■ Your task: Among the entries below, retype exactly the lines starting with the one with "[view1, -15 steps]" and going on through the one with "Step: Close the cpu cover", but not the pictures.

Information supplied below:

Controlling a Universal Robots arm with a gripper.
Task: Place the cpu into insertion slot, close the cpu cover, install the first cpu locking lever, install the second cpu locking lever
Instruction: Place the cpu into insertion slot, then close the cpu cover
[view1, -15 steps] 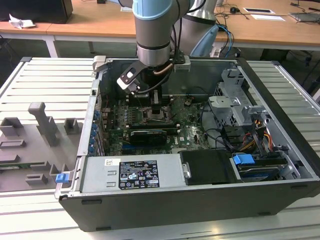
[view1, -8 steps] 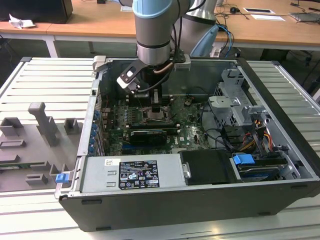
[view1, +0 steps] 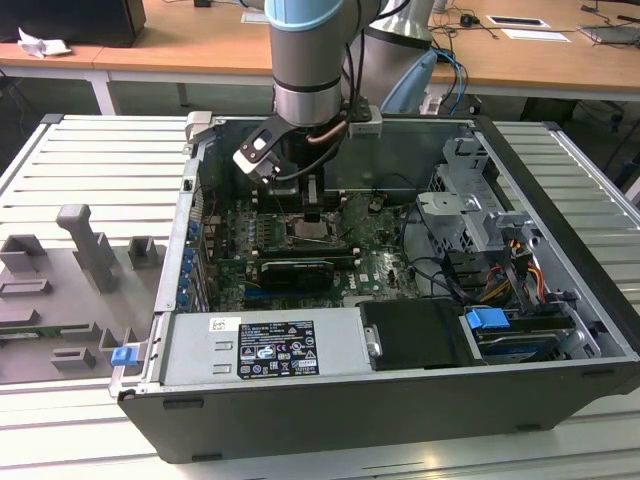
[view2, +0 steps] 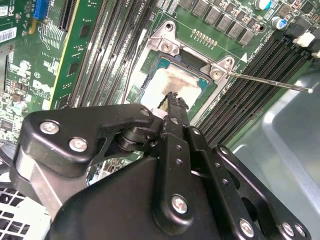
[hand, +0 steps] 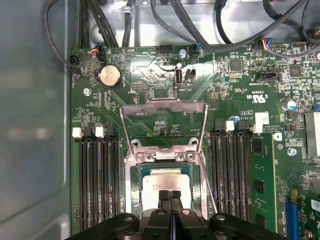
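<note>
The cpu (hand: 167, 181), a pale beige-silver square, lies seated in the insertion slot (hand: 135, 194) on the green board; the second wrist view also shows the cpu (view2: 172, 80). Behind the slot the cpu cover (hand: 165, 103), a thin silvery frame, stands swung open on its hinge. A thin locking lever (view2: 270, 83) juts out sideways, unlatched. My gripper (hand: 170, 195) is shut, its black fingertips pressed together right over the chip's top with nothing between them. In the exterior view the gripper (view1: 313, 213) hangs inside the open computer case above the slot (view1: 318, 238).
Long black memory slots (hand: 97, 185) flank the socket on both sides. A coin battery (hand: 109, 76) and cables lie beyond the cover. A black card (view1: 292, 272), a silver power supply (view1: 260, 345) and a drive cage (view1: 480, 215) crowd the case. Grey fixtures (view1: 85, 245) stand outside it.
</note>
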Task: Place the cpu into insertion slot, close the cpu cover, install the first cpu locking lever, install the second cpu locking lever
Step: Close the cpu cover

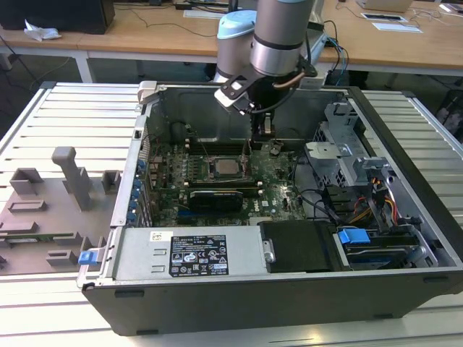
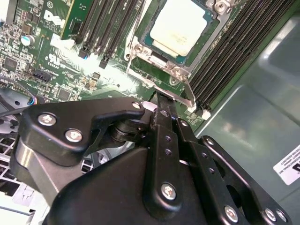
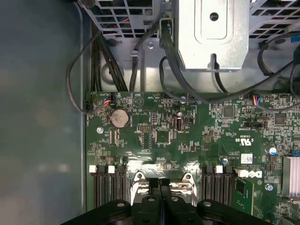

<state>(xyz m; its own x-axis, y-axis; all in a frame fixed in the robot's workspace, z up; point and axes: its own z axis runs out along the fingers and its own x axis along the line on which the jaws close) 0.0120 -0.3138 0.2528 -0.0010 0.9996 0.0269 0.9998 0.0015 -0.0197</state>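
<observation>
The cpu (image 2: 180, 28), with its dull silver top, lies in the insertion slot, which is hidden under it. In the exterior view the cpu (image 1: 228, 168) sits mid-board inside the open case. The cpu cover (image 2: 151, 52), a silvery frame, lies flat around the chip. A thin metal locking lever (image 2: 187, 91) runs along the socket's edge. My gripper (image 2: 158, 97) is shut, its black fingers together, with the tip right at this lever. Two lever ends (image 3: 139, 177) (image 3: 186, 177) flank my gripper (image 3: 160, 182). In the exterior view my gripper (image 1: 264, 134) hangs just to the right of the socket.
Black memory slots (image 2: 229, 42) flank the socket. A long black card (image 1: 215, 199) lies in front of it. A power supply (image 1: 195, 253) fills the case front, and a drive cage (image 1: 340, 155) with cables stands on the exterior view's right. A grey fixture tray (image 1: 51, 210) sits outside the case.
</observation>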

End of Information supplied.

■ Response to this task:
[view1, -15 steps] 
[view1, -8 steps] 
[view1, +0 steps] 
[view2, +0 steps] 
[hand, +0 steps] 
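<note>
The cpu (hand: 167, 181), a pale beige-silver square, lies seated in the insertion slot (hand: 135, 194) on the green board; the second wrist view also shows the cpu (view2: 172, 80). Behind the slot the cpu cover (hand: 165, 103), a thin silvery frame, stands swung open on its hinge. A thin locking lever (view2: 270, 83) juts out sideways, unlatched. My gripper (hand: 170, 195) is shut, its black fingertips pressed together right over the chip's top with nothing between them. In the exterior view the gripper (view1: 313, 213) hangs inside the open computer case above the slot (view1: 318, 238).
Long black memory slots (hand: 97, 185) flank the socket on both sides. A coin battery (hand: 109, 76) and cables lie beyond the cover. A black card (view1: 292, 272), a silver power supply (view1: 260, 345) and a drive cage (view1: 480, 215) crowd the case. Grey fixtures (view1: 85, 245) stand outside it.
</note>
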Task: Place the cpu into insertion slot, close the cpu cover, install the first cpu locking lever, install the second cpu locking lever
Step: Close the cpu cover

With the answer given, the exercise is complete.